YOUR TASK: Within the entries below, output exactly the lines between the line containing "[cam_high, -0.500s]" and the line containing "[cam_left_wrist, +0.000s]", inclusive, and omit any picture.

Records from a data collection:
* * *
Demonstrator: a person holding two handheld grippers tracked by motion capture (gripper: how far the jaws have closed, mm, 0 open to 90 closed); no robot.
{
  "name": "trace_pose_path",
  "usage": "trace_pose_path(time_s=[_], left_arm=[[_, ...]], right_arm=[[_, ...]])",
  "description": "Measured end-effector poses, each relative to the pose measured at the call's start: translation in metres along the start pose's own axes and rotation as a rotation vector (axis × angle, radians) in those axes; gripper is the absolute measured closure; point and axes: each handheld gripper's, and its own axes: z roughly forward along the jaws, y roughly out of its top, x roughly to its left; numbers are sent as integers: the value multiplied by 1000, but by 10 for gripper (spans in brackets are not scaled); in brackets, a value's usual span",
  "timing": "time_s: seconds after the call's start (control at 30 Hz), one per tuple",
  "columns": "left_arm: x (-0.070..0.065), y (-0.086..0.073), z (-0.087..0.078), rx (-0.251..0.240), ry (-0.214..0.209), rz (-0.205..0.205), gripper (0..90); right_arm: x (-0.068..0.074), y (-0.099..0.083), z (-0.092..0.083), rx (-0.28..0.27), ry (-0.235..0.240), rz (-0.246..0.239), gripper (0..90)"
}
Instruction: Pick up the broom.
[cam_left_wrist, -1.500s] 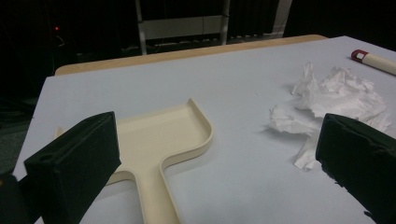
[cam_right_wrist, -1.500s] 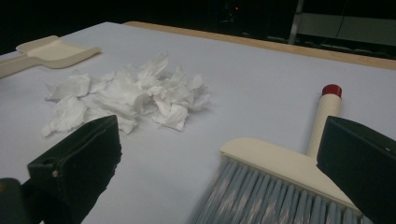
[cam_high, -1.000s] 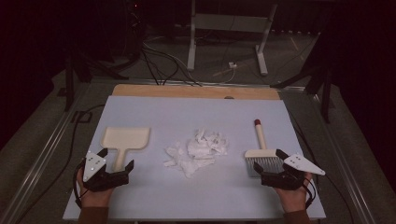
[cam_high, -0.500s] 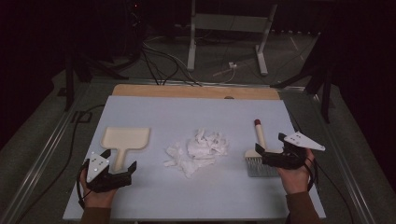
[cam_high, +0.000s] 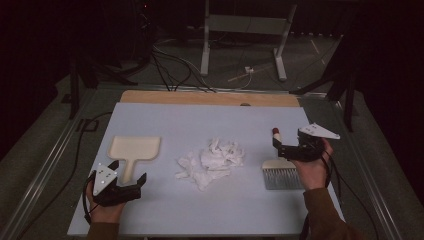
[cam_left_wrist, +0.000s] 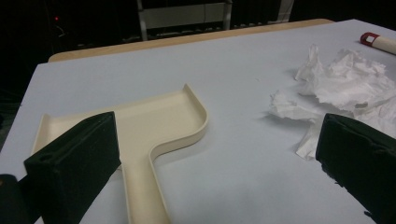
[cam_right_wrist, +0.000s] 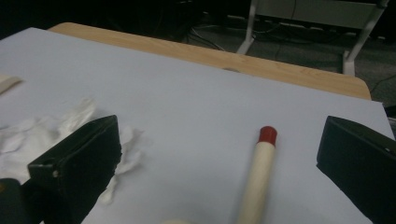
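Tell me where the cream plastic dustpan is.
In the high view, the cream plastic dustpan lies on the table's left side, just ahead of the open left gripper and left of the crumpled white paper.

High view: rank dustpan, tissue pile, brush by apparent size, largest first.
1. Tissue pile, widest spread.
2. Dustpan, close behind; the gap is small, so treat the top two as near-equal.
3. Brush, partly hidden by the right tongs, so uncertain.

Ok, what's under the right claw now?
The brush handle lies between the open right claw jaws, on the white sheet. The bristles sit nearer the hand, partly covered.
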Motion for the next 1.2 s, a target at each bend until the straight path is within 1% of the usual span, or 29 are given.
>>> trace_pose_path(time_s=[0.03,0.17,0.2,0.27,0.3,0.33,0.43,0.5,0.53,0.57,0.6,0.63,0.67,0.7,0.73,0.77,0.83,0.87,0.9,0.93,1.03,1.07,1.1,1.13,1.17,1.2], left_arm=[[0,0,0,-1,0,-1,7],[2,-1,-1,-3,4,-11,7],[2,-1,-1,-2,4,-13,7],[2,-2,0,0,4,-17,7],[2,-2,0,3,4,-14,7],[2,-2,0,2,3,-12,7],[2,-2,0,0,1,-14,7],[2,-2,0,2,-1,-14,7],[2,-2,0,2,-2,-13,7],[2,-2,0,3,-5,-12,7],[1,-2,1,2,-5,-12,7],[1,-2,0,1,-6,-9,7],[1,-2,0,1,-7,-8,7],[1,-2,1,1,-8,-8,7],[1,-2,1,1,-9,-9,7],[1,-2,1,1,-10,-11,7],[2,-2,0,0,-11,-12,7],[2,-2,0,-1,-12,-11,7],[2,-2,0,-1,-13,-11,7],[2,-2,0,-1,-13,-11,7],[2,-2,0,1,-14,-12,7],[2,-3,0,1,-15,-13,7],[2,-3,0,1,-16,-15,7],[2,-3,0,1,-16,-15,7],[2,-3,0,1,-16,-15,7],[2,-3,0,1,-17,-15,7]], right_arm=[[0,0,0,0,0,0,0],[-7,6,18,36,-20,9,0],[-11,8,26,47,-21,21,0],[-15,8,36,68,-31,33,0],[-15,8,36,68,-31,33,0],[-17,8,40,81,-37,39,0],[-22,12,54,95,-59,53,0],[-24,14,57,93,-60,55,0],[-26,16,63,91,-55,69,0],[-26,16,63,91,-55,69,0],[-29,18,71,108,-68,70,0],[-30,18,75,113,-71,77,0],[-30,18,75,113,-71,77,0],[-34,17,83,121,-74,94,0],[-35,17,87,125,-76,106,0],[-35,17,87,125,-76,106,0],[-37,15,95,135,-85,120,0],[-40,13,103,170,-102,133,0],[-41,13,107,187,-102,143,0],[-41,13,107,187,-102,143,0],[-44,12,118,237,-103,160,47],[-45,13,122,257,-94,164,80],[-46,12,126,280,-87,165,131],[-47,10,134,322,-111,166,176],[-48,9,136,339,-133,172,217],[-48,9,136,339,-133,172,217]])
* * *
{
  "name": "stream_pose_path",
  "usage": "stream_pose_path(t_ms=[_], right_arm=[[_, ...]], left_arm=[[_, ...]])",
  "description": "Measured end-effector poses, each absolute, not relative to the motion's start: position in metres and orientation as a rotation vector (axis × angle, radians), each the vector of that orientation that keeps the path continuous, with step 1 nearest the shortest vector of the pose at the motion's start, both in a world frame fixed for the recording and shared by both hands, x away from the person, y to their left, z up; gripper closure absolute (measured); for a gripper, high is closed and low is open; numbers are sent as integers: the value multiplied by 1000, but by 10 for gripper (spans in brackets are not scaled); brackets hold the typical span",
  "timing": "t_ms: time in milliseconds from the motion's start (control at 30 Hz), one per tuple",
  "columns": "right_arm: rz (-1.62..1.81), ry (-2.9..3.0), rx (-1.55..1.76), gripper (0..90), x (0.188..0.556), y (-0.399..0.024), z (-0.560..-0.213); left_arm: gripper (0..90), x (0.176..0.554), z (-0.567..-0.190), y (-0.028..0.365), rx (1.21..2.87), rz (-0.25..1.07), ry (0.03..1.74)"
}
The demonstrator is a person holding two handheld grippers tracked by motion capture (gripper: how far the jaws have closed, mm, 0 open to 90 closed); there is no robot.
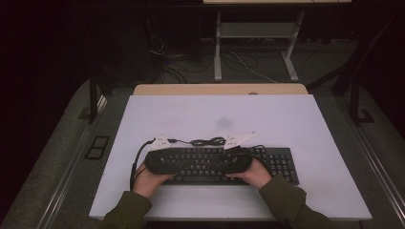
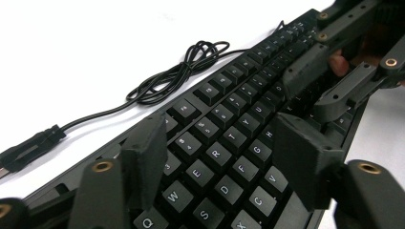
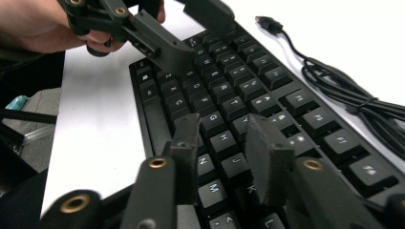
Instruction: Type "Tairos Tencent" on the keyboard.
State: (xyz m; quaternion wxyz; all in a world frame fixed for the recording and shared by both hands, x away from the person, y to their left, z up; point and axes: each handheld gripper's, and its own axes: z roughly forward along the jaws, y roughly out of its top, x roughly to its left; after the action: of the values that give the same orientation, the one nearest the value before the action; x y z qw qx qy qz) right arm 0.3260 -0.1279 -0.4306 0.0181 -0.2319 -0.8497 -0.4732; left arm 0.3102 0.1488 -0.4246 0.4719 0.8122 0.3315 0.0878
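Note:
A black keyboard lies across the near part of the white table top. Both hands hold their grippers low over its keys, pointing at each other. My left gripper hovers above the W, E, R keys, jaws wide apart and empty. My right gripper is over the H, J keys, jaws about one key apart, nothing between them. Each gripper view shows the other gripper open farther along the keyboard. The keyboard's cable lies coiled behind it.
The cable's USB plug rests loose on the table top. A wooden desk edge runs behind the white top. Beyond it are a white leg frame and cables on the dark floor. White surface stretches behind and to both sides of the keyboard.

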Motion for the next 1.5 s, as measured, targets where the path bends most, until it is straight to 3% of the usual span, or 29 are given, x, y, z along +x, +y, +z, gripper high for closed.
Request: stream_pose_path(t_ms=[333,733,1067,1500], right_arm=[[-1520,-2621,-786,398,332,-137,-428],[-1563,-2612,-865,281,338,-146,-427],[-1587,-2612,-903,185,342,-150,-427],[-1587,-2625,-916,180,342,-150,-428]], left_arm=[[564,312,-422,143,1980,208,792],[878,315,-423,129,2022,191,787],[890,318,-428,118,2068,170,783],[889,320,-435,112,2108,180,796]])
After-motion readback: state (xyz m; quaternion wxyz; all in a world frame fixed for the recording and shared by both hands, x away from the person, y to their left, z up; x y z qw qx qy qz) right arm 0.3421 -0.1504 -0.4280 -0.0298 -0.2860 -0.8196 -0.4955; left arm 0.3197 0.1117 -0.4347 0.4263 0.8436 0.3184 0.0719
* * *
REPLY:
[cam_high, -0.500s] 
[cam_high, +0.000s] 
[cam_left_wrist, +0.000s] 

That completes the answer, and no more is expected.